An easy example where you just need to add elements has $C=$ Groups, $D=$ Sets, and $U=$ underlying set. So $F$ takes a set and adds what's needed to make a group, namely an identity, inverses, and products. It imposes the identifications required by the group axioms, like associativity, but no more identifications. That produces the free group on the given set.

A more complicated example is $C=$ Associative Algebras (over your favorite field, say), $D=$ Lie Algebras (over the same field), and $U$ sends an associative algebra to the Lie algebra with the same underlying set, the same vector space structure, forgetting the product structure, but remembering the commutator induced by the product. Then the left adjoint takes a Lie algebra $L$ and "freely" adjoins new elements to serve as products (and sums thereof, etc.) to make an associative algebra, but identifying the commutators (defined using the new products) of elements of $L$ with the commutators that were given as the Lie structure on $L$. This gives what is called the universal enveloping algebra of $L$.

A different sort of example is the inclusion functor $U$ from the category $C$ of abelian groups to the category of groups.

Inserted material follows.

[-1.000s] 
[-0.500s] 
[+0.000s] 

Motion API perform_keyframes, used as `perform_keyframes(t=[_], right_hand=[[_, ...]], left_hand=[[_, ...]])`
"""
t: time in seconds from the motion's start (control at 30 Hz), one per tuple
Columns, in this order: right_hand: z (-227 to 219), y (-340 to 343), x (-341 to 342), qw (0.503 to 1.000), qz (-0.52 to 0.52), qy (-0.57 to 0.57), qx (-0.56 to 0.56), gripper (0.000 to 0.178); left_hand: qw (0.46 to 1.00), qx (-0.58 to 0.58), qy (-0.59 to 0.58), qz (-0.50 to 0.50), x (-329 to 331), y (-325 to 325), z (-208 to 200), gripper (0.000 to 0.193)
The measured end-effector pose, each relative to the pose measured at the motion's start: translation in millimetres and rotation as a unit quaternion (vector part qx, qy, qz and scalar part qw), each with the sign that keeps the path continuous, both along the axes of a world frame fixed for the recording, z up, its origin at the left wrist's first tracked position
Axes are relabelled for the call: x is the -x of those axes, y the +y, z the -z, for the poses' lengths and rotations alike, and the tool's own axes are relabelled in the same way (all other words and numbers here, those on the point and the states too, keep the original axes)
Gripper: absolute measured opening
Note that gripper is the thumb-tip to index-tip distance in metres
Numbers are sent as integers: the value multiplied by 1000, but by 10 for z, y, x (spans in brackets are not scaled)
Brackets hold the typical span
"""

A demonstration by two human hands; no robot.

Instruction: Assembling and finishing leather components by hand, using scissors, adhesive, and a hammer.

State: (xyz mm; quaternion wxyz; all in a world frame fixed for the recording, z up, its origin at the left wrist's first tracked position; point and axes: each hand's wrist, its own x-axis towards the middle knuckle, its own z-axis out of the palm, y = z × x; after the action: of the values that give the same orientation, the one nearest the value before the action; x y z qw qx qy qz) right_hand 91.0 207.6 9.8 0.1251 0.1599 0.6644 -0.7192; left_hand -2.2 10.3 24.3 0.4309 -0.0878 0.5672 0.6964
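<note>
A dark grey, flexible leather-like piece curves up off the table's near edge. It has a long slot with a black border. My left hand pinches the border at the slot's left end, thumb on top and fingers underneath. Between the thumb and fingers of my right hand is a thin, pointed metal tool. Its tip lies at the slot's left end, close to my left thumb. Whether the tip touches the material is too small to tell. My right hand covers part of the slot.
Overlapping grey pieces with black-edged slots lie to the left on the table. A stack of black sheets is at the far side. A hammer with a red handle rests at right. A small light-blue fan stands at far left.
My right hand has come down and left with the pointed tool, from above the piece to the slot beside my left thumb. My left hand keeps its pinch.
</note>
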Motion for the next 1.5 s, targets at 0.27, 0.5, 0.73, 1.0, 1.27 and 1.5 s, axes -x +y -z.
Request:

This retains the underlying set and the whole group structure, but "forgets" that it's abelian. The left adjoint takes an arbitrary group $G$ and makes it abelian; that doesn't involve adding any new elements (since all the operations are already available in $G$) but it does involve imposing new identifications, namely identifying $ab$ with $ba$ for all $a,b\in G$. The result is the abelianization of $G$, the quotient of $G$ by its commutator subgroup, which I (and I think also other people) regard as the "abelian group freely constructed from $G$.

In general, I think the slogan "left adjoint of forgetful functor gives free construction" is a useful general picture. I'd even apply it to say that the Stone-Cech compactification of a Hausdorff space $X$ is the compact Hausdorff space freely generated by $X$. (This could be viewed as an algebraic example by allowing infinitary algebraic operations.)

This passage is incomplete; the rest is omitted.